The period late in Chief Justice Marshall’s tenure to approximately 1905 involved the rise of dissenting justices.  Chief Justice Marshall himself began to author dissents as the Court increasingly decided cases through majority rather than unanimous opinions.  Dissents proliferated during the mid-nineteenth century and into the twentieth century.  Justice John McLean and Justice Benjamin Curtis authored memorable dissents in Dred Scott v. Sandford.  Forty-eight years later, Justice Oliver Wendell Holmes Jr.’s three-paragraph dissent in Lochner v.
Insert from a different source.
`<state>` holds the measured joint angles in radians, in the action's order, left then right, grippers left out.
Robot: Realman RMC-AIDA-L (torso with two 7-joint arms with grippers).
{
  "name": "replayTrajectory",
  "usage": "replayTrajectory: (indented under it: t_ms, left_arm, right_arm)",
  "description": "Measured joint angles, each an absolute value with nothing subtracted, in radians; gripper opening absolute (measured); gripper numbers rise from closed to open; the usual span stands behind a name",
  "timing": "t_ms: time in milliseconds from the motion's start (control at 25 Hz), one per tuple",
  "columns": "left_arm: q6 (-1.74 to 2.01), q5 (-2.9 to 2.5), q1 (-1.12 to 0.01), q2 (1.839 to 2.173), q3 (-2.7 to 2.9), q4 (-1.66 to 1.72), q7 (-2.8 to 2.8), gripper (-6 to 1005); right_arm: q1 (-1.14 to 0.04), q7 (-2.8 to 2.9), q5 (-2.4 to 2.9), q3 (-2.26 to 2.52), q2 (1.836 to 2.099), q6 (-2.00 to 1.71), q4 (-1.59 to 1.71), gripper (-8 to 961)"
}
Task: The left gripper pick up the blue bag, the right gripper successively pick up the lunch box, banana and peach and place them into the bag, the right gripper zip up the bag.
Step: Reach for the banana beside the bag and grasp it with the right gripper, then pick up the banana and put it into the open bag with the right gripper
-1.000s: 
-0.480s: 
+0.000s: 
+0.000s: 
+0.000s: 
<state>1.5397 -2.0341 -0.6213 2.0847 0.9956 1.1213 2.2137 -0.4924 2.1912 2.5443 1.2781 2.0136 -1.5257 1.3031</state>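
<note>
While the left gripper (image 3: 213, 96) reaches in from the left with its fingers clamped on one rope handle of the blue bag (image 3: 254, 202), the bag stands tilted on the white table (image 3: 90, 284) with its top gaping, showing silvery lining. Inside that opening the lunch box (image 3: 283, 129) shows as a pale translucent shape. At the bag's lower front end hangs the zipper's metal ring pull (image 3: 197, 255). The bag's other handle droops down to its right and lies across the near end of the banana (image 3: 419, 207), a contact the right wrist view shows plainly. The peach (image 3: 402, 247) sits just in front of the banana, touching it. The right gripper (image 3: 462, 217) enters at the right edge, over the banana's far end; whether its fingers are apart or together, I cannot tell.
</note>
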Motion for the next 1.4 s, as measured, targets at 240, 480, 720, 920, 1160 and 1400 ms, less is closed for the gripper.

New York became one of the most influential legal writings in American history.  Blackstone’s conviction that opinions were evidence of law but not actually law continued to some extent throughout the nineteenth century, yet it had been diminishing since the mid-eighteenth century.  The notion of “caselaw,” or the idea that judicial opinions constituted law, did not gain currency until the twentieth century.  Today it is mostly accepted without question or qualification.

The twentieth century ushered in the era of the “Great Dissenter,” a label that has been conferred on Justice Holmes and Justice John Marshall Harlan.  By the 1940s, most cases involved separate opinions.  Dissents and separate writings are now common.  A jurist’s reasoning and argument typically enjoy precedential effect, but historically, under the English tradition of the common law, the judgment of the opinion was authoritative, and later courts could disregard the analysis from which that judgment followed.  The results of an opinion, in other words, took priority over its reasoning.